• ABOUT THIS EXERCISE: Please return, with no alterations, the lines below from the very first through the one that contains "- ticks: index".
'''
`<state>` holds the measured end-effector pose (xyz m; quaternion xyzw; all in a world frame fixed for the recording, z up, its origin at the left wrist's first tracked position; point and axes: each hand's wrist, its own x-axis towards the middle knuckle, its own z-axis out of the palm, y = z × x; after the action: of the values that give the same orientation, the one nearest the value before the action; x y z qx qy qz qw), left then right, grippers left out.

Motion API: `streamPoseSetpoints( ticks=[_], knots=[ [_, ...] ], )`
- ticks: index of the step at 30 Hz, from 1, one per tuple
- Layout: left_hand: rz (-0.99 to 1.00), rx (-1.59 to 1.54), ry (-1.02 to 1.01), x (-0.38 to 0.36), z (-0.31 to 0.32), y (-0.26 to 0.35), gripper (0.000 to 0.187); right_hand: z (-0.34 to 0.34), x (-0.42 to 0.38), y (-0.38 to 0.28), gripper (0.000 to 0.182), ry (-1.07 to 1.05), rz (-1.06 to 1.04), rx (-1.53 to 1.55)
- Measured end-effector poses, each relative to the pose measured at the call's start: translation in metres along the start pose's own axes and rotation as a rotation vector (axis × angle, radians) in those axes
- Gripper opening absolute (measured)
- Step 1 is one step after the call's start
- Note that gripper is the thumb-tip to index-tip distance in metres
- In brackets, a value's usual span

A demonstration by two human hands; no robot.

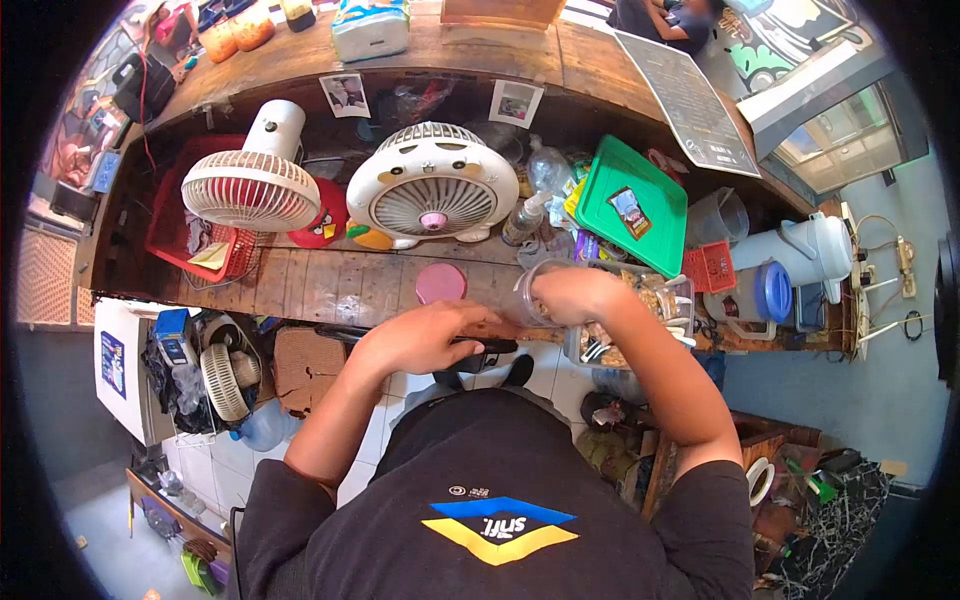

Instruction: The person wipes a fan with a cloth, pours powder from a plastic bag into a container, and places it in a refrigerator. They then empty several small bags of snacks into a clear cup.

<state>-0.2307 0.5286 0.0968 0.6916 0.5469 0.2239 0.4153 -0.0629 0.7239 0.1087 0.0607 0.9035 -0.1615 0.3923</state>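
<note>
My right hand (pixel 575 295) reaches into a clear plastic jar (pixel 527 290) near the counter's front edge, its fingers hidden inside. Beside it, under my right forearm, a clear tub (pixel 655 295) holds white-handled spoons and small brownish items. My left hand (pixel 430 335) lies over the counter edge, fingers stretched toward the jar and thumb apart, with nothing seen in it. Just beyond that hand a round pink lid (pixel 441 283) lies flat on the wooden counter (pixel 330 275). A dark object (pixel 490 347) shows beneath my left hand.
Two fans, a small one (pixel 250 190) and a round white one (pixel 432 185), stand behind. A green tray (pixel 635 205) leans at the right, near a white jug (pixel 800 250) and a blue-lidded container (pixel 770 290). A red basket (pixel 190 230) sits left. A person (pixel 680 25) is across the counter.
</note>
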Motion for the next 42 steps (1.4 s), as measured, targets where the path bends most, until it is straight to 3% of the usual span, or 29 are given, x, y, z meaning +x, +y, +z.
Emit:
streamPoseSetpoints(
  ticks=[3,5,6,8,9,11,13,15,17,21,24,28,31,38,40,42],
  knots=[
    [0.033,-0.022,-0.012,-0.002,-0.011,0.013,0.039,0.005,-0.043,0.004,0.050,0.282,-0.006,0.240],
    [0.034,-0.051,-0.038,0.000,-0.013,0.022,0.037,0.008,-0.086,0.009,0.036,0.581,-0.119,0.419],
    [0.101,-0.095,-0.051,0.002,-0.011,0.026,0.036,0.011,-0.104,0.010,0.036,0.577,-0.115,0.427],
    [0.170,-0.210,-0.101,0.010,-0.007,0.045,0.034,0.023,-0.134,0.015,0.038,0.745,-0.161,1.006],
    [0.169,-0.209,-0.108,0.017,0.001,0.050,0.034,0.036,-0.144,0.021,0.038,0.749,-0.159,1.012],
    [0.203,-0.353,-0.276,0.033,0.019,0.059,0.033,0.067,-0.158,0.039,0.036,0.956,-0.112,1.186],
    [0.212,-0.368,-0.294,0.052,0.040,0.068,0.032,0.098,-0.162,0.058,0.036,1.019,-0.002,1.192],
    [0.174,-0.335,-0.279,0.073,0.062,0.076,0.031,0.126,-0.164,0.076,0.035,1.070,0.254,1.004],
    [0.157,-0.308,-0.224,0.097,0.084,0.080,0.029,0.150,-0.157,0.086,0.035,1.087,0.376,0.910],
    [-0.001,-0.013,0.139,0.143,0.127,0.067,0.032,0.180,-0.146,0.090,0.043,1.008,0.431,0.745],
    [-0.129,0.047,0.288,0.171,0.157,0.043,0.041,0.212,-0.133,0.108,0.045,1.035,0.356,0.617],
    [-0.286,0.327,0.280,0.189,0.169,0.055,0.051,0.207,-0.132,0.107,0.051,0.928,0.357,0.616],
    [-0.283,0.469,0.276,0.193,0.180,0.054,0.050,0.212,-0.128,0.115,0.055,0.940,0.288,0.600],
    [-0.409,0.313,0.351,0.197,0.175,0.059,0.030,0.217,-0.114,0.120,0.053,0.967,0.265,0.525],
    [-0.386,0.223,0.436,0.195,0.169,0.067,0.022,0.217,-0.116,0.119,0.052,0.979,0.242,0.512],
    [-0.321,0.172,0.492,0.192,0.169,0.064,0.025,0.217,-0.116,0.121,0.051,0.992,0.221,0.494]
  ],
)
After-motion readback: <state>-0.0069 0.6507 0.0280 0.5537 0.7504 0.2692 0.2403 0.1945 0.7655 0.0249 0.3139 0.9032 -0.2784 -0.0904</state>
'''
• FINISHED EXERCISE:
`<state>` holds the measured end-effector pose (xyz m; quaternion xyzw; all in a world frame fixed for the recording, z up, its origin at the left wrist's first tracked position; point and axes: each hand's wrist, its own x-axis towards the middle knuckle, its own z-axis out of the palm, y = z × x; after the action: of the values that give the same orientation, the one nearest the value before the action; x y z qx qy qz qw), left then right, grippers left out.

Motion API: `streamPoseSetpoints( ticks=[_], knots=[ [_, ...] ], )`
- ticks: index of the step at 30 Hz, from 1, one per tuple

This output contains the complete answer.